Nautilus delivers disappointing fourth-quarter results, as expected

Company executives chart a plan for a resurgent 2019

By Allan Brettman, Columbian Business Editor
Published: February 25, 2019, 5:38pm

As promised in January, Nautilus on Monday delivered a disappointing fourth-quarter earnings report.

So with that out of the way, it was up to CEO Bruce Cazenave and other executives with the Vancouver-based exercise equipment brand to offer stock analysts reasons to believe the ship would be righted over the course of this year.

Following the earnings report release, Cazenave spent part of an hourlong conference call describing plans to overhaul the marketing campaigns for products that did not sell as well as expected during the crucial fourth quarter that ended Dec. 31. He mentioned acquisitions or partnerships with other companies to strengthen the company’s research and development credibility. And he talked about cost containment and other internal steps, such as laying off about 30 employees, many of them in Vancouver, earlier this month.

But still, analysts wanted to know: What happened?

“We’re knee-deep in research,” Bill McMahon, special assistant to the CEO, told one of the questioners.

Nautilus had been counting on better sales for its Max Trainer and a companion digital program for consumers called Max Intelligence. Bowflex Max Trainer is easy enough to understand: It’s a machine and you exercise on it.

Max Intelligence is not quite so easy to translate for health-minded consumers. In short, it takes data supplied by the consumer and crafts a specific exercise plan using the machine.

But it’s more complicated than that. Here’s how the most prominent part of the Max Intelligence website describes it: “Bring ‘Max’ to life with a subscription to the Max Intelligence™ App, an evolving platform available on iOS and Android devices that adapts to your capabilities, combining your data and insights with an expanding array of content and partners to help you achieve incredible results.”

In response to another analyst’s question in the conference call, Cazenave conceded that the company faces a challenge in the first part of this year as it refines its marketing message while simultaneously reducing bloated inventory.

“We have to get the message so there’s clarity and no confusion about what it can do,” Cazenave told D.A. Davidson analyst Michael Kawamoto. “Once we have that honed in, then there are other things that open up in terms of marketing, social media … and other possibilities.

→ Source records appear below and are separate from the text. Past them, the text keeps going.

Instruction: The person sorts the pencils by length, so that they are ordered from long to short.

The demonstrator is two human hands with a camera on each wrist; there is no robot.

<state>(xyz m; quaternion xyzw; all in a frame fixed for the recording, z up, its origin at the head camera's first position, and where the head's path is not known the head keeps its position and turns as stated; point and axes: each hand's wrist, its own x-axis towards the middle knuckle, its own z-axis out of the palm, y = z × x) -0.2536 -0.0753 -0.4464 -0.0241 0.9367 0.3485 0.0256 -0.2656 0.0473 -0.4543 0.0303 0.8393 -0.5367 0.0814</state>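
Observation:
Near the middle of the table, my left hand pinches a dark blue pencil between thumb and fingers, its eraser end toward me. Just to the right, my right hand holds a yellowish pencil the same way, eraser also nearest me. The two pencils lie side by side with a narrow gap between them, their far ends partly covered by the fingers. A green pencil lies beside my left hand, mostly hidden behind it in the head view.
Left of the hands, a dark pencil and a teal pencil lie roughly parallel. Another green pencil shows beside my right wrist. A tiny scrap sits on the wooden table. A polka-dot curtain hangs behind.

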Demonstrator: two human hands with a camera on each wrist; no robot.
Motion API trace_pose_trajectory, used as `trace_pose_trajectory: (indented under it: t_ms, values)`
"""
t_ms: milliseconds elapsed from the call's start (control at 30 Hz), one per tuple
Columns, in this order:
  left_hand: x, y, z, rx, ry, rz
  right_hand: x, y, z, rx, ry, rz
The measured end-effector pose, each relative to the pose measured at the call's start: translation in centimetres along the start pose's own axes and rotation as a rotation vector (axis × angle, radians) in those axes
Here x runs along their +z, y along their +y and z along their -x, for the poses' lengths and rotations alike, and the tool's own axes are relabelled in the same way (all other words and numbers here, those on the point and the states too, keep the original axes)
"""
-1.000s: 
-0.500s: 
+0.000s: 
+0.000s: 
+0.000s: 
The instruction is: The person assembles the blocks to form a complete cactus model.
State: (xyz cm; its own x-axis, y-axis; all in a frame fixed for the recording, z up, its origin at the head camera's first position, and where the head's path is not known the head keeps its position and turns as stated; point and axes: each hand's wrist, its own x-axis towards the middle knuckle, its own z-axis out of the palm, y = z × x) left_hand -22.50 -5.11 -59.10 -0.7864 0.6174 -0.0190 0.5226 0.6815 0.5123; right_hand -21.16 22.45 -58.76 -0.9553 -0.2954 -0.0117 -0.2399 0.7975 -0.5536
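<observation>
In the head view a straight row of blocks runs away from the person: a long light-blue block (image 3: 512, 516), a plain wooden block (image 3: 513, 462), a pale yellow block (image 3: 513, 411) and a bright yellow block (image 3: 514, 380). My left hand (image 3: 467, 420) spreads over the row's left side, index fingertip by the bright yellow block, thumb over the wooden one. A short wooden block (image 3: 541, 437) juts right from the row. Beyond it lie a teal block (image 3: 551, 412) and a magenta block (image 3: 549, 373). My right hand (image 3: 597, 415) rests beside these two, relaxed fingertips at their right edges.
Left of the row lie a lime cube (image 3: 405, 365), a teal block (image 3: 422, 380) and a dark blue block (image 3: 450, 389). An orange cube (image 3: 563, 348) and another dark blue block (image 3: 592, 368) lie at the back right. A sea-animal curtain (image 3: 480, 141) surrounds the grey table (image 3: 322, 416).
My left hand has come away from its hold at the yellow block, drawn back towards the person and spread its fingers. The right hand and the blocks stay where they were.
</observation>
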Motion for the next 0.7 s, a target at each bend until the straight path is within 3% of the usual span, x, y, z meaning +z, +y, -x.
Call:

“But first we have to get the message right and break through.”

For the quarter that end Dec. 31, Nautilus reported fourth-quarter sales totaled $115.4 million, a decrease of 9.7 percent compared with $127.8 million in the same quarter of 2017. The decrease was driven by a 30.3 percent decline in the direct segment partially offset by 16.1 percent growth in overall retail sales, compared with the prior year’s same quarter.

Fourth-quarter profit was $1.4 million compared to $8.4 million for the previous year’s same quarter.

Nautilus shares closed up 3 cents at $8 per share Monday on the New York Stock Exchange.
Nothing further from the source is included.